Subj : Re: Most memorable modern
To : MRO
From : Arelor
Date : Wed May 14 2025 05:59 pm
Re: Re: Most memorable modern
By: MRO to Arelor on Wed May 14 2025 02:18 pm
> we have no true undestanding of the technology that world govts have or even
> really good private professionals. maybe what you think is the height of
> security can be defeated in minutes. There's no way of knowing, except for
> past examples of where people thought they were secure, but caught.
>
> now i'm not a criminal nor do i think any of us are criminals, but still, if
> you think you're secure on a world wide network of computers, you're
> fooling yourself.
This is known as the Nirvana fallacy. The idea that if a solution is not 100% accurate or bullet proof it has to be discarded is a gross approach to life in general.

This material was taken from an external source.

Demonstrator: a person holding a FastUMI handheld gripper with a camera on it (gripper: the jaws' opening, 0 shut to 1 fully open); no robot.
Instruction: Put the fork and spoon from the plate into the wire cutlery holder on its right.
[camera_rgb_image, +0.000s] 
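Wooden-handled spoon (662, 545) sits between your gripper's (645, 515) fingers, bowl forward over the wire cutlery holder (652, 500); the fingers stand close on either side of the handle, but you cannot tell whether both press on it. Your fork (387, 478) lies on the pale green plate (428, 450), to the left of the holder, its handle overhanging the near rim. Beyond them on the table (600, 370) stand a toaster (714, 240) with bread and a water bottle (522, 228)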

You most likely don't need to best the NSA at the game of using encryption so good that they can't break it using pre-cracked primitives. And even with all the power of the mighty USA it took them 10 years to grab Bin Ladem - that is right, it took them ages and after years of searching they discovered he was in his home :-P So I think it is prety safe to assume you can throw commercial dataminers, online harassers and kiddie hackers off-balance using widely available techniques which, for domestic users, are the threats they should be assessing in their models.
By the way, perfect informational security is mathematically possible and you can actually deliver a message you encrypt using pen and pencil through a compromised computer, and it will be uncrackeable by any machine no matter how arbitrarily advanced it is. This is certainly not used for public Internet activity but it has been known to be used in the wild when it mattered, so there is that.